» **WHAT IS BEING ASKED**:
The material below is to be copied exactly from the line with "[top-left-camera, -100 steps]" up to and including the line with "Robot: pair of", with nothing else kept and no pictures.

» **INPUT DATA**:
○ ○ ○ ○ ○ ○ ○

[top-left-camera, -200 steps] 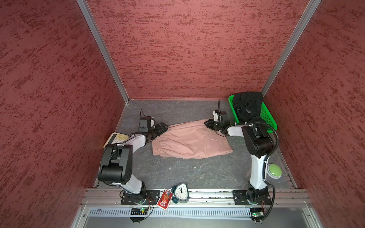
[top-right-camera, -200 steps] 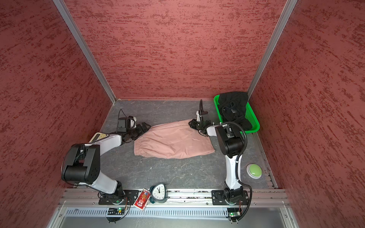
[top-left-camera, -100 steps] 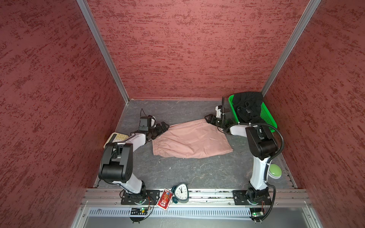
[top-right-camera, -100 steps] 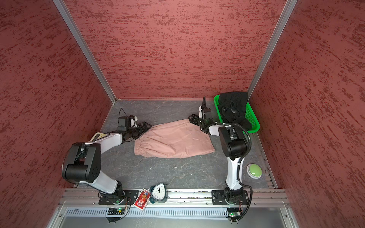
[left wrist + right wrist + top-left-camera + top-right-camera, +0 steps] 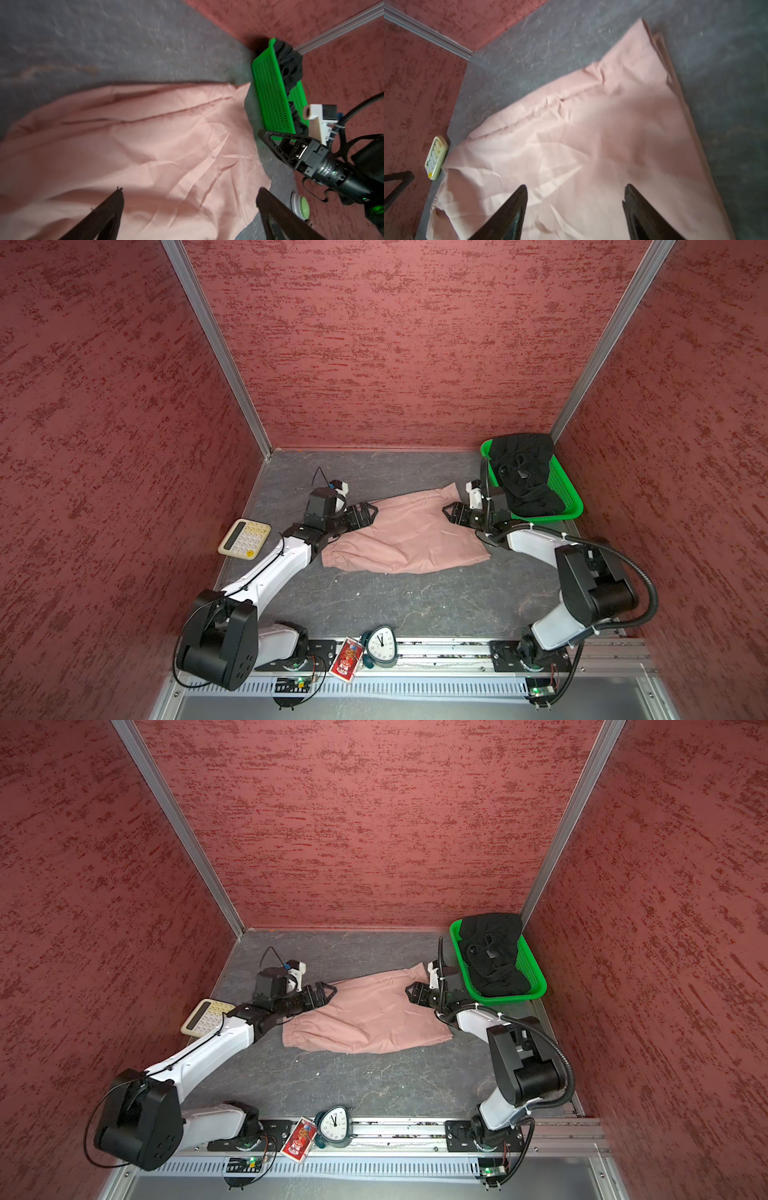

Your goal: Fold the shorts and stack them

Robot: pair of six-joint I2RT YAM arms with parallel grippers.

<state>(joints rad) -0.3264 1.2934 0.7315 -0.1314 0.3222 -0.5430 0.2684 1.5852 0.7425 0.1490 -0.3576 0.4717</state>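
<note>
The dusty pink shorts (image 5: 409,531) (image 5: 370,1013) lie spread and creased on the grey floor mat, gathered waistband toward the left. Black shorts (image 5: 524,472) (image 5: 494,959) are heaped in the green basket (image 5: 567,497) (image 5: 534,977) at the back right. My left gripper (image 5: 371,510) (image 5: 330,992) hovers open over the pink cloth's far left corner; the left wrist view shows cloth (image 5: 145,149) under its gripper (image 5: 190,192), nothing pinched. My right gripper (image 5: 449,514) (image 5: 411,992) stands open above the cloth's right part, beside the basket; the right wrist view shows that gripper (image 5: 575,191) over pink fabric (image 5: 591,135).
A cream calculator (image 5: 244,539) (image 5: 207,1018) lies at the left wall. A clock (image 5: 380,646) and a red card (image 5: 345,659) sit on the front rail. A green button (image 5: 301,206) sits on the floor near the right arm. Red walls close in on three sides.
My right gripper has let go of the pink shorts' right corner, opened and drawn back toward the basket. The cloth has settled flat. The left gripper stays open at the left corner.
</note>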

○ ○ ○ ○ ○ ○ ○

» **FINISHED TASK**:
[top-left-camera, -100 steps] 
[top-right-camera, -100 steps] 
[left wrist + right wrist + top-left-camera + top-right-camera, +0 steps] 

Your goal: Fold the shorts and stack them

Robot: pair of six-joint I2RT YAM arms with parallel grippers.

The answer, as written, is complete.